_EXERCISE PROMPT:_
From the entries below, reproduce exactly the line containing "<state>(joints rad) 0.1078", the line containing "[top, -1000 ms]", and every line in between, with nothing added.

_SUPPLIED ENTRIES:_

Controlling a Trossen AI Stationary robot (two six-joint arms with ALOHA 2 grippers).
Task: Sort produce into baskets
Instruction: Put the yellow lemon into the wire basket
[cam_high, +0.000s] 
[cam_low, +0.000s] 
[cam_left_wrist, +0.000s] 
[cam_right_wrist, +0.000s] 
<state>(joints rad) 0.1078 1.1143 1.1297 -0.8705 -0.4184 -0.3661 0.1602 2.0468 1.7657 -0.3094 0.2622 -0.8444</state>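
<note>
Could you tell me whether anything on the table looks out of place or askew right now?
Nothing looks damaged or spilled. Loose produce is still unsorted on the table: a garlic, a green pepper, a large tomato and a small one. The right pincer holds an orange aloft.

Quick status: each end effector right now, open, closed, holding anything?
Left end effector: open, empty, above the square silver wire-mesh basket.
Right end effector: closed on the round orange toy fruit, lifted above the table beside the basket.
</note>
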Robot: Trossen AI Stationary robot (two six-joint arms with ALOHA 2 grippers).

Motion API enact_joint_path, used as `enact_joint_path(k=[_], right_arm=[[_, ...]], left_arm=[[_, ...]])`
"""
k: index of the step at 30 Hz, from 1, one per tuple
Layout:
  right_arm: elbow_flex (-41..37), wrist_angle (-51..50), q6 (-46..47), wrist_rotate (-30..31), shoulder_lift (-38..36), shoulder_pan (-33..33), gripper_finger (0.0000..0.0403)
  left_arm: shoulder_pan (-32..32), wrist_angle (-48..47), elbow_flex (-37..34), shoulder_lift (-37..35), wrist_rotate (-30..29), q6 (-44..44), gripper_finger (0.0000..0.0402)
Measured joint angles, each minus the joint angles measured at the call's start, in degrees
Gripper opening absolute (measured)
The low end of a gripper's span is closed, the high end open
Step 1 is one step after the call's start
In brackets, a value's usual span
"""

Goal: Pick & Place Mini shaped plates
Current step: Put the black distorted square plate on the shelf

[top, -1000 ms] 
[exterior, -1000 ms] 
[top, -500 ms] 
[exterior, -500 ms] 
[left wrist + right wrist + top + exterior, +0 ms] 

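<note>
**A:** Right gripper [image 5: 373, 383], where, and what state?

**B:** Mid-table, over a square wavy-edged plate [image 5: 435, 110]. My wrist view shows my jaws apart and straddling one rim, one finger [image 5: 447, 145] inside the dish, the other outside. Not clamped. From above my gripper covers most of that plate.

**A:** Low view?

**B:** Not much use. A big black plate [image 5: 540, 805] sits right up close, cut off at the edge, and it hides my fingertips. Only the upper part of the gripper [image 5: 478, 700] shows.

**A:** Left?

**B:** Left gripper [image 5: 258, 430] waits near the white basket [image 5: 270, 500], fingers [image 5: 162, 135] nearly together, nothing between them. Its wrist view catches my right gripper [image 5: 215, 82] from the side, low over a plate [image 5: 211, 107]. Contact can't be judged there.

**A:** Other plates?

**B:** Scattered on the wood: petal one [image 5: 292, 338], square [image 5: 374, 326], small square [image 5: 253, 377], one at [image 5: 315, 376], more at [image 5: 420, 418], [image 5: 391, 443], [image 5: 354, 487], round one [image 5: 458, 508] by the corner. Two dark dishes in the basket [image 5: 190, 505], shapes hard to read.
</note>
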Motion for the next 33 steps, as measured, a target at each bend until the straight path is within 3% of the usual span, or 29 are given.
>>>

_EXERCISE OUTPUT:_
<state>(joints rad) 0.1078 1.1143 1.1297 -0.8705 -0.4184 -0.3661 0.1602 2.0468 1.7657 -0.3094 0.2622 -0.8444</state>
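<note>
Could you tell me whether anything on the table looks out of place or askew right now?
Nothing looks damaged or spilled. Loose produce is still unsorted on the table: a garlic, a green pepper, a large tomato and a small one. The right pincer holds an orange aloft.

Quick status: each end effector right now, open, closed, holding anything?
Left end effector: open, empty, above the square silver wire-mesh basket.
Right end effector: closed on the round orange toy fruit, lifted above the table beside the basket.
</note>
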Robot: Trossen AI Stationary robot (two six-joint arms with ALOHA 2 grippers).

Motion API enact_joint_path, used as `enact_joint_path(k=[_], right_arm=[[_, ...]], left_arm=[[_, ...]])`
"""
k: index of the step at 30 Hz, from 1, one per tuple
Layout:
  right_arm: elbow_flex (-41..37), wrist_angle (-51..50), q6 (-46..47), wrist_rotate (-30..31), shoulder_lift (-38..36), shoulder_pan (-33..33), gripper_finger (0.0000..0.0403)
  left_arm: shoulder_pan (-32..32), wrist_angle (-48..47), elbow_flex (-37..34), shoulder_lift (-37..35), wrist_rotate (-30..29), q6 (-44..44), gripper_finger (0.0000..0.0402)
Measured joint angles, each minus the joint angles measured at the call's start, in degrees
Gripper opening absolute (measured)
The low end of a gripper's span is closed, the high end open
Step 1 is one step after the call's start
In brackets, a value's usual span
"""

Goal: Pick & Place Mini shaped plates
Current step: Put the black distorted square plate on the shelf

[top, -1000 ms] 

This exercise has now been finished.